Genetic inhibition of the overactivated Ku80-dependent DNA repair pathway rescues neurodegeneration in C9ORF72-ALS/FTD. (A) Suppression of poly(GR) toxicity in the eye by partial loss of function of Tefu, the Drosophila homolog of ATM. ***P < 0.001 by χ² analysis. Flies (80–130) were analyzed for each genotype. (B) ELISA analysis of poly(GR) protein level. Values are mean ± SEM of three independent experiments analyzed by one-way ANOVA and Tukey’s test. (C) Partial loss of p53 activity rescues poly(GR) toxicity in the fly eye. ***P < 0.001 by χ² analysis.
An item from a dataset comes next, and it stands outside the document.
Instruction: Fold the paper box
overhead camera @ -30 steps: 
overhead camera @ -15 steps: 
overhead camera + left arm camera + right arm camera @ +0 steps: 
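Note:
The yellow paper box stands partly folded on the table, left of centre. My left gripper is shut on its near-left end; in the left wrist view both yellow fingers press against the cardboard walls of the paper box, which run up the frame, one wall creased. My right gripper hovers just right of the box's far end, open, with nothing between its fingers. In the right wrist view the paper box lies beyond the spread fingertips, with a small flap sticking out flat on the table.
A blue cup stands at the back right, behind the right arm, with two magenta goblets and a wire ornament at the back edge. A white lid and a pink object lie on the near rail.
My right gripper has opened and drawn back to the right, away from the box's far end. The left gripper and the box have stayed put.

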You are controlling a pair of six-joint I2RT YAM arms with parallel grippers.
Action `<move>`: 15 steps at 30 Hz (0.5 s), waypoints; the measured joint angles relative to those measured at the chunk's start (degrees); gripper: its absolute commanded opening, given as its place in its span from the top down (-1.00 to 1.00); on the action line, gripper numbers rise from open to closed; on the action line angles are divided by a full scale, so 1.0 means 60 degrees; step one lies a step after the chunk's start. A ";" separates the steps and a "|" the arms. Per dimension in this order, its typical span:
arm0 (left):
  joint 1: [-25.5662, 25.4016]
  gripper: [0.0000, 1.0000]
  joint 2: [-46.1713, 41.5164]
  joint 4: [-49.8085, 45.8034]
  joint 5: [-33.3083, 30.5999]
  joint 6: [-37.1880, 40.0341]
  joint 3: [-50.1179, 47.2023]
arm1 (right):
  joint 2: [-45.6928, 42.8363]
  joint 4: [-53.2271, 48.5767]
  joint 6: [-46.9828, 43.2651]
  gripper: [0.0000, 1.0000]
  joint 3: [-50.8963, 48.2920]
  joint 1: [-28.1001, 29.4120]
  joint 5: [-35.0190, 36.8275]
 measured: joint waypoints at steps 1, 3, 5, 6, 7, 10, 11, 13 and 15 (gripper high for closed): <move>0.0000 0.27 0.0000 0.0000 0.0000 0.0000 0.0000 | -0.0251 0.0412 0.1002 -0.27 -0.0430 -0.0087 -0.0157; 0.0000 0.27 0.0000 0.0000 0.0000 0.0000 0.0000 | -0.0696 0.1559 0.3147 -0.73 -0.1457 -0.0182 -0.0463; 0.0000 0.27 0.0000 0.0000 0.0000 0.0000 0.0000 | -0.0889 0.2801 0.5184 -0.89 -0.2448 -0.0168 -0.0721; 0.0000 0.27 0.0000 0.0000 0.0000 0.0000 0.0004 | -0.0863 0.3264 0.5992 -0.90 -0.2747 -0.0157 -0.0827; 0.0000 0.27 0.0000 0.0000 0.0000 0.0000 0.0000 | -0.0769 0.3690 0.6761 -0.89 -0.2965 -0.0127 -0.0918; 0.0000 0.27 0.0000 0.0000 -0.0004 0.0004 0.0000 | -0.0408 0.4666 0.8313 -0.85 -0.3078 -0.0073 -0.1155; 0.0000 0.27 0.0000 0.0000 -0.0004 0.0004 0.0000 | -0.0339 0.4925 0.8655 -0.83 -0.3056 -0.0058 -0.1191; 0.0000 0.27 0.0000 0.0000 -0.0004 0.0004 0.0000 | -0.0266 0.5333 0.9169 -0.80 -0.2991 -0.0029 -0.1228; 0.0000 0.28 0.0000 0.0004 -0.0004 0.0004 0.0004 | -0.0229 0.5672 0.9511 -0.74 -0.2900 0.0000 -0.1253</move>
Flies (80–130) were analyzed for each genotype. (D) Schematic representation of CRISPR-Cas9 deletion of one copy of Ku80. (E) PCR analysis of Ku80 deletion. (F–H) Western blot analysis of the relative levels of several proteins in motor neurons derived from the parental C9ORF72 iPSC line 26L6 and its isogenic daughter lines 26L6-34E and 26L6-64A. (I) Quantification of Western blot analysis. Values are mean ± SEM of two independent differentiation experiments. *P < 0.05, **P < 0.01 by one-way ANOVA and Tukey’s test.